Le « bacille » semble avoir une volonté personnelle (« il attend patiemment » ; « la peste réveillerait ses
rats »). Dans cette dernière expression, la Peste apparaît comme une divinité ou un chef de guerre
conduisant son armée. Il pourrait s’agir du nazisme, mais pas forcément.

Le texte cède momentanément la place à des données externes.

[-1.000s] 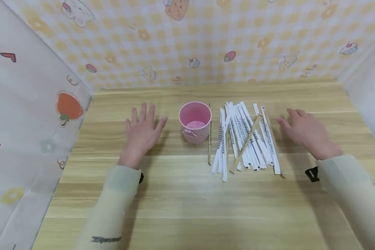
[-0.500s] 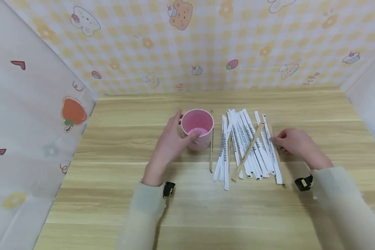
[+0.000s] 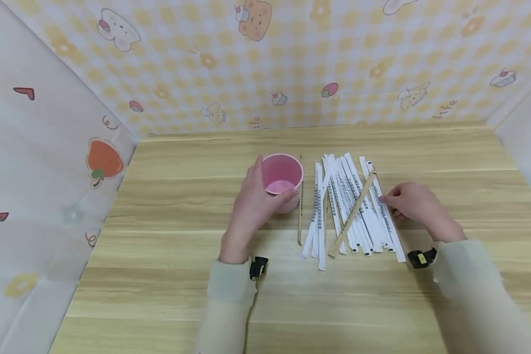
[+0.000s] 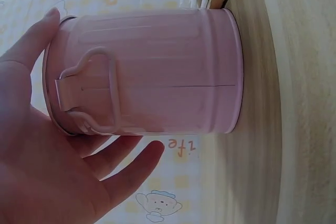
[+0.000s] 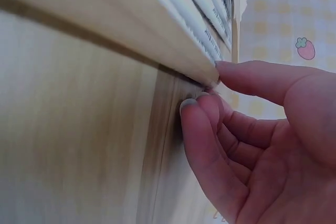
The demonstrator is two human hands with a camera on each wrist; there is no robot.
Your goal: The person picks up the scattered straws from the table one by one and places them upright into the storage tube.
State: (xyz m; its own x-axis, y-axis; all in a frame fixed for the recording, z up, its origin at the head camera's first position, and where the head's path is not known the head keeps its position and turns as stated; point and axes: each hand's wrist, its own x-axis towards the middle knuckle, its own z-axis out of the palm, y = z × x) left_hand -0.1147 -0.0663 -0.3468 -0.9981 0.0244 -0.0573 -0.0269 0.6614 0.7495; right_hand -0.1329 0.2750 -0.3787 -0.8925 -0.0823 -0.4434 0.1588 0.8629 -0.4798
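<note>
My left hand (image 3: 253, 199) holds a small pink bucket (image 3: 283, 168) at its left side, thumb across the front near the rim. In the left wrist view the bucket's wire handle (image 4: 114, 90) hangs against its wall, with the fingers (image 4: 139, 169) along the far side. White paper-wrapped straws (image 3: 322, 221) lie in a loose pile right of the bucket, with a brown-wrapped straw (image 3: 351, 216) slanting across them. At the pile's right edge my right hand (image 3: 413, 201) pinches at a brown-wrapped straw (image 5: 131, 27), thumb on its edge, fingertips curled below.
Another brown-wrapped straw (image 3: 300, 223) lies alone between bucket and pile. The wooden table (image 3: 168, 285) meets a yellow checked backdrop (image 3: 363, 59) behind, with a white printed sheet (image 3: 40, 196) on the left.
My left hand has moved right from the table and taken hold of the bucket. My right hand has come left to the pile's edge, its fingers curling; the rightmost straws shifted slightly.
</note>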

2) Le choix de la révolte par l’écriture
a – un rythme majestueux
Une phrase très longue est présente dans le texte, de « au milieu des cris » (l.19) jusqu’à « plus qu’à
mépriser » (l.27). Elle est construire selon le système PROTASE/ACME/APOCLOSE (ascension/point
culminant/descente) :
- Protase de « au milieu des cris » jusqu’à « dans le ciel »
- Acmé : « le Docteur Rieux décida de rédiger le récit qui s’achève ici »
- Apoclose : anaphore de « pour »
b – un message essentiel qui définit la révolte par l’écriture en 3 composantes
La construction en protase/acmé/apoclose crée une solennité cherchant à mettre en relief certains points
importants. Au terme de l’œuvre, Rieux formule ce qu’est la révolte : une attitude positive devant le mal.
Trois composantes :
- Avoir le courage de transmettre et de ne pas se taire (« pour ne pas être de ceux qui »)
- Ecrire c’est satisfaire son devoir de mémoire (« et qu’on peut lire dans des livres que »)
- Faire passer le message qu’il ne faut pas désespérer (« plus de choses à admirer que »)  acte de
foi humaniste
Conclusion : une fin sans désespoir mais sans illusion. eE tableau de la libération de la ville est décrit sans
jugement négatif, mais est assombri par les réflexions de Rieux. La foule ignorante et innocence apparaît
fragile ; la victoire sur le mal est provisoire, ce n’est donc pas vraiment un dénouement heureux avec un
retour définitif à la stabilité. De plus, l’entreprise de l’écriture est présentée comme le bon choix, un choix
révolté, mais elle ne viendra pas à bout du problème du mal qui reste entier.